___ Collected data ___

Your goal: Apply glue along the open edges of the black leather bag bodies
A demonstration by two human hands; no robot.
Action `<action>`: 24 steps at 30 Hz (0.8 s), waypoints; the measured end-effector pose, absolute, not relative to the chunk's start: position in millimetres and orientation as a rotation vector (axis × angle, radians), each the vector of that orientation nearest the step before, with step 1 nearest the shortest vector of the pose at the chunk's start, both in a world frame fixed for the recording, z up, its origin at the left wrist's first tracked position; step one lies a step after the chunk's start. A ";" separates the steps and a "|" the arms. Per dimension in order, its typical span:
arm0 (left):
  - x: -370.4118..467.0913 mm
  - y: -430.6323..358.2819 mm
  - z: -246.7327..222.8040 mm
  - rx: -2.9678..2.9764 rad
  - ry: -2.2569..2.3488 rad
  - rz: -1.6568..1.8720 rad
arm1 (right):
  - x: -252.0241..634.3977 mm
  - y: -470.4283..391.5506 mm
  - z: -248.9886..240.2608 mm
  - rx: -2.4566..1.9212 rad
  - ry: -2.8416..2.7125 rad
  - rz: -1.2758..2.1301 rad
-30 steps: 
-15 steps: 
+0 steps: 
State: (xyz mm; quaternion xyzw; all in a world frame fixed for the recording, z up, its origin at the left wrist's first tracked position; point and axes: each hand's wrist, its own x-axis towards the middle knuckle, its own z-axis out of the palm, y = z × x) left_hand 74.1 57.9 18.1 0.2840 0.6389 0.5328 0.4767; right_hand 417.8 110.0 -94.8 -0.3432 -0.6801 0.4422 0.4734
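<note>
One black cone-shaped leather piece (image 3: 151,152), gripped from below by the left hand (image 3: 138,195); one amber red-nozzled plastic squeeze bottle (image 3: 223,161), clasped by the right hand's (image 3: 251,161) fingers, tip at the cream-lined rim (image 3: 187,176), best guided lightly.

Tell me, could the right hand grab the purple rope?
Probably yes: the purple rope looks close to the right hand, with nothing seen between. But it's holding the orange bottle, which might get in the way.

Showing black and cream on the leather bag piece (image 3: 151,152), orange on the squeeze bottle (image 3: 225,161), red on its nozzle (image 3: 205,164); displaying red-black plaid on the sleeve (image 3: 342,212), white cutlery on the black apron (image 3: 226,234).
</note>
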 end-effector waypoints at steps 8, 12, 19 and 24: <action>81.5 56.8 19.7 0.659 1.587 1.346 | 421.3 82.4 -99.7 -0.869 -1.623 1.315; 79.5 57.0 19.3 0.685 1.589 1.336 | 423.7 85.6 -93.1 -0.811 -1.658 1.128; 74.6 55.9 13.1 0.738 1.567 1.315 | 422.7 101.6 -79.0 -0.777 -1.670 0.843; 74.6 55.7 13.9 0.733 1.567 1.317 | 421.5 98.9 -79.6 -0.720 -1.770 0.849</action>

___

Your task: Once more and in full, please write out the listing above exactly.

Solution to this exercise:
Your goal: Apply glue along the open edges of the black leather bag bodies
A demonstration by two human hands; no robot.
Action `<action>`: 24 steps at 30 Hz (0.8 s), waypoints; the measured end-effector pose, absolute, not relative to the chunk's start: position in millimetres and orientation as a rotation vector (axis × angle, radians), each the vector of that orientation nearest the step before, with step 1 nearest the shortest vector of the pose at the chunk's start, both in a world frame fixed for the recording, z up, its origin at the left wrist's first tracked position; step one lies a step after the chunk's start. A ";" separates the steps and a "|" the arms. Per dimension in order, its typical span:
arm0 (left):
  - x: -370.4118..467.0913 mm
  - y: -430.6323..358.2819 mm
  - z: -246.7327..222.8040 mm
  - rx: -2.9678..2.9764 rad
  - ry: -2.2569..2.3488 rad
  - rz: -1.6568..1.8720 rad
arm1 (right):
  - x: -252.0241..634.3977 mm
  - y: -470.4283..391.5506 mm
  - z: -248.9886..240.2608 mm
  - rx: -2.4566..1.9212 rad
  - ry: -2.8416..2.7125 rad
  - rz: -1.2758..2.1301 rad
-30 steps: 
-15 steps: 
+0 steps: 
State: (xyz mm; quaternion xyzw; all in a world frame fixed for the recording, z up, its origin at the left wrist's first tracked position; point and axes: each hand's wrist, its own x-axis towards the middle knuckle, its own z-axis out of the palm, y = z × x) left_hand 74.1 57.9 18.1 0.2840 0.6389 0.5328 0.4767; right_hand 417.8 110.0 -94.8 -0.3432 -0.6801 0.4422 0.4734
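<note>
One black cone-shaped leather piece (image 3: 151,152), gripped from below by the left hand (image 3: 138,195); one amber red-nozzled plastic squeeze bottle (image 3: 223,161), clasped by the right hand's (image 3: 251,161) fingers, tip at the cream-lined rim (image 3: 187,176), best guided lightly.

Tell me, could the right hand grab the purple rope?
Probably yes: the purple rope looks close to the right hand, with nothing seen between. But it's holding the orange bottle, which might get in the way.

Showing black and cream on the leather bag piece (image 3: 151,152), orange on the squeeze bottle (image 3: 225,161), red on its nozzle (image 3: 205,164); displaying red-black plaid on the sleeve (image 3: 342,212), white cutlery on the black apron (image 3: 226,234).
</note>
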 end-effector waypoints at steps 8, 12, 19 and 24: <action>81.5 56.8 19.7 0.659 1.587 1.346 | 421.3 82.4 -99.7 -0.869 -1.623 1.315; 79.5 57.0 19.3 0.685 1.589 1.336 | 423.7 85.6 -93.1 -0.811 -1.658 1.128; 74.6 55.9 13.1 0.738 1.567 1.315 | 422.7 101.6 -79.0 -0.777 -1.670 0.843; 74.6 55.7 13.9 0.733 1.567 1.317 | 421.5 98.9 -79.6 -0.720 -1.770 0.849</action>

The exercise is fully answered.